Saved entries:
|---|
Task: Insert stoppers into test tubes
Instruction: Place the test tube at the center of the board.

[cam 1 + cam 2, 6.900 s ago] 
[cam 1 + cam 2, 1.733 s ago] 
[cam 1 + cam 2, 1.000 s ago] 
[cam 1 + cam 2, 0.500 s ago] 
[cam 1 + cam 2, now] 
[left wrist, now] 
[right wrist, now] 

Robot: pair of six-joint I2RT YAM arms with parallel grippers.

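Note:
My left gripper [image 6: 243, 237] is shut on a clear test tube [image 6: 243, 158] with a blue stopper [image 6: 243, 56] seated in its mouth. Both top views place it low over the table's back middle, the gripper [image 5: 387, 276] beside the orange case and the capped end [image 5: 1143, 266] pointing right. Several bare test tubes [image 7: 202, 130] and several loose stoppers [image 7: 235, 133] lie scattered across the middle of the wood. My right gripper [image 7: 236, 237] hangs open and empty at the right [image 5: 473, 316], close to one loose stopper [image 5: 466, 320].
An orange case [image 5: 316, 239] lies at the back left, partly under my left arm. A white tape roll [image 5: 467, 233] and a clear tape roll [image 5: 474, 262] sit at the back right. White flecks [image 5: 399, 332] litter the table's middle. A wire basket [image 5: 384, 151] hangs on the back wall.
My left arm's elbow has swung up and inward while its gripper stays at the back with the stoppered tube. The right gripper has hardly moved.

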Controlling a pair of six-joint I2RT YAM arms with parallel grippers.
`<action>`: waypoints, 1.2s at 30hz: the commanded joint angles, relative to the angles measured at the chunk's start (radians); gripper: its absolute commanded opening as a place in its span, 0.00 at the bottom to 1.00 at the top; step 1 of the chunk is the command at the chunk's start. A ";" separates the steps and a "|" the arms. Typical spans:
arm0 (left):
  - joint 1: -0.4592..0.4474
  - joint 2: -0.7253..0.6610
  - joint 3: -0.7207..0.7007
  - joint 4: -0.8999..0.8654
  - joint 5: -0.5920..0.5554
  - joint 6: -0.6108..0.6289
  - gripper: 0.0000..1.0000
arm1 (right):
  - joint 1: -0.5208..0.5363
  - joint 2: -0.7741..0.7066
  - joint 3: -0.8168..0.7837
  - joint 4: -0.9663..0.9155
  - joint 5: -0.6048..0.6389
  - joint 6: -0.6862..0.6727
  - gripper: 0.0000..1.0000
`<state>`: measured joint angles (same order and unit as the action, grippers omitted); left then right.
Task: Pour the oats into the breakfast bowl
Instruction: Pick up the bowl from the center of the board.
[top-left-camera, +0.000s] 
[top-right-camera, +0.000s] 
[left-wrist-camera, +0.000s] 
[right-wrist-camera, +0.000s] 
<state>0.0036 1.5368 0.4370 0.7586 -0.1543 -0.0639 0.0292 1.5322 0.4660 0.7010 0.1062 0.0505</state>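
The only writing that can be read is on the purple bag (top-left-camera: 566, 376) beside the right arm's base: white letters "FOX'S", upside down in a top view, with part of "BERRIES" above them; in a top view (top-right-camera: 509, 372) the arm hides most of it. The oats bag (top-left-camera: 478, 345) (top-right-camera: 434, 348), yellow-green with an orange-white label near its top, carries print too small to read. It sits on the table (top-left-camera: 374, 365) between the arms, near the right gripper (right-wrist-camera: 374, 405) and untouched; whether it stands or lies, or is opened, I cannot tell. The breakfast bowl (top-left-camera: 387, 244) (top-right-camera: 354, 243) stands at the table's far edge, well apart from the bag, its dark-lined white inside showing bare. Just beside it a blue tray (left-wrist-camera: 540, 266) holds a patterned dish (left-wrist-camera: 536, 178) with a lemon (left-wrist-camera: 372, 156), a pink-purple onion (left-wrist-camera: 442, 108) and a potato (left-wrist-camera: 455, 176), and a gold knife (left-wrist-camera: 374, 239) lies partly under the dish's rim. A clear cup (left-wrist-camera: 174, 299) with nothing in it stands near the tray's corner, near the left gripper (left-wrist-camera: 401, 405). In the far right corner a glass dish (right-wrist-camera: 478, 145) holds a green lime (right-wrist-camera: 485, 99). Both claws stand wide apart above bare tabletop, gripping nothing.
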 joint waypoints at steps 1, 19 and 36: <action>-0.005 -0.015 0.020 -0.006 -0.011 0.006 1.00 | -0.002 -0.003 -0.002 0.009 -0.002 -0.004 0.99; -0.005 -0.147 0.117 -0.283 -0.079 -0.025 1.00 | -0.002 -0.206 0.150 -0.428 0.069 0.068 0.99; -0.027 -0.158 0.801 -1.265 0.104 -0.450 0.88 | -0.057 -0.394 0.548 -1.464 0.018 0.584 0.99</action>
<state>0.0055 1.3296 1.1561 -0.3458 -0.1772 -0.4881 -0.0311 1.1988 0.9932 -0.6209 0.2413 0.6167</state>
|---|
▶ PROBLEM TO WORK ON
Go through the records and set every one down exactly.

▶ FINISHED TASK
Task: Insert stoppers into test tubes
Instruction: Place the test tube at the center of the board.

[cam 1 + cam 2, 6.900 s ago] 
[cam 1 + cam 2, 1.733 s ago] 
[cam 1 + cam 2, 1.000 s ago] 
[cam 1 + cam 2, 0.500 s ago] 
[cam 1 + cam 2, now] 
[left wrist, now] 
[right wrist, now] 

Robot: pair of six-joint I2RT YAM arms with parallel grippers.

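Note:
My left gripper [image 6: 243, 237] is shut on a clear test tube [image 6: 243, 158] with a blue stopper [image 6: 243, 56] seated in its mouth. Both top views place it low over the table's back middle, the gripper [image 5: 387, 276] beside the orange case and the capped end [image 5: 1143, 266] pointing right. Several bare test tubes [image 7: 202, 130] and several loose stoppers [image 7: 235, 133] lie scattered across the middle of the wood. My right gripper [image 7: 236, 237] hangs open and empty at the right [image 5: 473, 316], close to one loose stopper [image 5: 466, 320].
An orange case [image 5: 316, 239] lies at the back left, partly under my left arm. A white tape roll [image 5: 467, 233] and a clear tape roll [image 5: 474, 262] sit at the back right. White flecks [image 5: 399, 332] litter the table's middle. A wire basket [image 5: 384, 151] hangs on the back wall.
My left arm's elbow has swung up and inward while its gripper stays at the back with the stoppered tube. The right gripper has hardly moved.
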
Controlling a pair of six-joint I2RT YAM arms with parallel grippers.
`<action>`: waypoints, 1.2s at 30hz: the commanded joint angles, relative to the angles measured at the chunk's start (radians); gripper: its absolute commanded opening as a place in its span, 0.00 at the bottom to 1.00 at the top; step 1 of the chunk is the command at the chunk's start. A ";" separates the steps and a "|" the arms. Typical spans:
arm0 (left):
  - joint 1: -0.4592..0.4474
  - joint 2: -0.7253..0.6610
  - joint 3: -0.7207..0.7007
  - joint 4: -0.8999..0.8654
  - joint 5: -0.5920..0.5554
  - joint 6: -0.6108..0.6289
  - gripper: 0.0000..1.0000
arm1 (right):
  - joint 1: -0.5208..0.5363
  - joint 2: -0.7741..0.7066
  - joint 3: -0.8168..0.7837
  - joint 4: -0.9663..0.9155
  - joint 5: -0.6048..0.6389
  - joint 6: -0.6862..0.6727
  - gripper: 0.0000..1.0000
`<state>`: measured joint angles (same order and unit as the action, grippers omitted); left then right.
Task: Pour the oats into the breakfast bowl
Instruction: Pick up the bowl from the center of the board.
[top-left-camera, +0.000s] 
[top-right-camera, +0.000s] 
[left-wrist-camera, +0.000s] 
[right-wrist-camera, +0.000s] 
<state>0.0036 1.5368 0.4370 0.7586 -0.1543 -0.0639 0.0292 1.5322 0.4660 0.7010 0.1062 0.0505</state>
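The only writing that can be read is on the purple bag (top-left-camera: 566, 376) beside the right arm's base: white letters "FOX'S", upside down in a top view, with part of "BERRIES" above them; in a top view (top-right-camera: 509, 372) the arm hides most of it. The oats bag (top-left-camera: 478, 345) (top-right-camera: 434, 348), yellow-green with an orange-white label near its top, carries print too small to read. It sits on the table (top-left-camera: 374, 365) between the arms, near the right gripper (right-wrist-camera: 374, 405) and untouched; whether it stands or lies, or is opened, I cannot tell. The breakfast bowl (top-left-camera: 387, 244) (top-right-camera: 354, 243) stands at the table's far edge, well apart from the bag, its dark-lined white inside showing bare. Just beside it a blue tray (left-wrist-camera: 540, 266) holds a patterned dish (left-wrist-camera: 536, 178) with a lemon (left-wrist-camera: 372, 156), a pink-purple onion (left-wrist-camera: 442, 108) and a potato (left-wrist-camera: 455, 176), and a gold knife (left-wrist-camera: 374, 239) lies partly under the dish's rim. A clear cup (left-wrist-camera: 174, 299) with nothing in it stands near the tray's corner, near the left gripper (left-wrist-camera: 401, 405). In the far right corner a glass dish (right-wrist-camera: 478, 145) holds a green lime (right-wrist-camera: 485, 99). Both claws stand wide apart above bare tabletop, gripping nothing.
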 joint waypoints at steps 1, 19 and 36: <action>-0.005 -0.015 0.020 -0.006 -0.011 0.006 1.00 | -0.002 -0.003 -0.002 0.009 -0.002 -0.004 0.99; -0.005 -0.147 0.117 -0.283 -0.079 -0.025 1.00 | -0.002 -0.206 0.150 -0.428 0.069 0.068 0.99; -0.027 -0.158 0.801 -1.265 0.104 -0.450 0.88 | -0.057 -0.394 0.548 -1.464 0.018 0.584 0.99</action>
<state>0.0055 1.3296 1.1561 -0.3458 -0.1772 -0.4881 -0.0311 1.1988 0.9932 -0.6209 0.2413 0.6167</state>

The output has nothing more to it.